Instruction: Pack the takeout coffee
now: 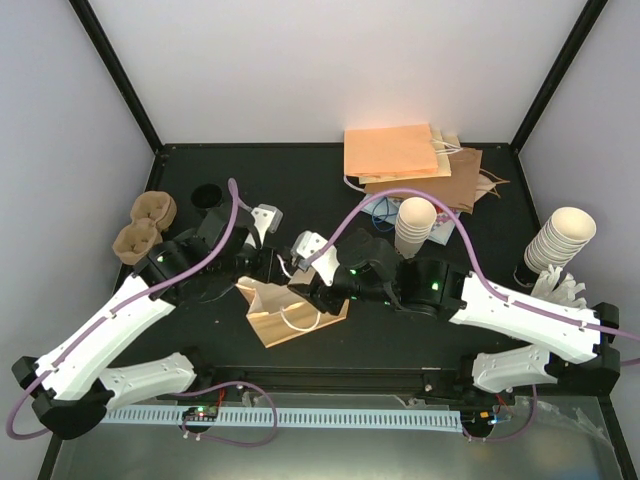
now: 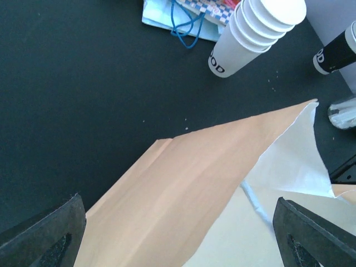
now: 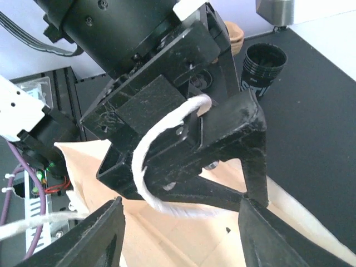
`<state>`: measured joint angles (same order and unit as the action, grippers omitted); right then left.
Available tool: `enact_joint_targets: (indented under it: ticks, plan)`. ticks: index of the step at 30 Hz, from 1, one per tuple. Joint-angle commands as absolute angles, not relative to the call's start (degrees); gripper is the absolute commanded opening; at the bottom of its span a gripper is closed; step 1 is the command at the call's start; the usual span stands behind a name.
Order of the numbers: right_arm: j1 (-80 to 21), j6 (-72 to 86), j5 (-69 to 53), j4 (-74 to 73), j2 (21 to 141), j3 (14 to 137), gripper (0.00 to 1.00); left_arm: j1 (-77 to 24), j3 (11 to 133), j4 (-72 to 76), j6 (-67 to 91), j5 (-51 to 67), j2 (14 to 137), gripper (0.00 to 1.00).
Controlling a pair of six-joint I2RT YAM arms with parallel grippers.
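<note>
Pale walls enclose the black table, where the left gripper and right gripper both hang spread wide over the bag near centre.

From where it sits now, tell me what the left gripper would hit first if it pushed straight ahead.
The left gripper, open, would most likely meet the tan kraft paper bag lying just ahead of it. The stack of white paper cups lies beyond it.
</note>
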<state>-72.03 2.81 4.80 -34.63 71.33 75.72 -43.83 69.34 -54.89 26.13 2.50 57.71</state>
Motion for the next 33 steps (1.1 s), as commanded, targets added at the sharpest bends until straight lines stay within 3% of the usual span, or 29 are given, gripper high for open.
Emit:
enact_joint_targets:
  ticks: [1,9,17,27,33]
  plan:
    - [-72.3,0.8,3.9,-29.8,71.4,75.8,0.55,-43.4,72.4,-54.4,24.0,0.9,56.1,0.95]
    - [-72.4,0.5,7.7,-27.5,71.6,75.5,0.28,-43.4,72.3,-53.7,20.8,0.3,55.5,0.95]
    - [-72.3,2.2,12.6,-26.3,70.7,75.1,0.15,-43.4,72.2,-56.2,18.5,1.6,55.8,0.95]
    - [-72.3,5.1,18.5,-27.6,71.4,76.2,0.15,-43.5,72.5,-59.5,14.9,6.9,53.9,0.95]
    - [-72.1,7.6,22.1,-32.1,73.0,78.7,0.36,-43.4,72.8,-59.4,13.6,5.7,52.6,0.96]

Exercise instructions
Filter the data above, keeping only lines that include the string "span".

Reply to the exercise
Available tool: `enact_joint_targets: (indented under it: ticks, plan)`. ticks: index of the step at 30 Hz, from 1, one per tuple. Joint-angle commands as absolute angles, not relative to the call's start (degrees); gripper is the absolute commanded opening; at the bottom of its span a gripper is closed; step 1 is the command at the call's start; the usual span stands behind a name.
Motion for the next 33 steps (1.1 s), as commanded, targets added at the sharpest bends until straight lines stay within 3% of the usual span, or 29 are given, gripper high for open.

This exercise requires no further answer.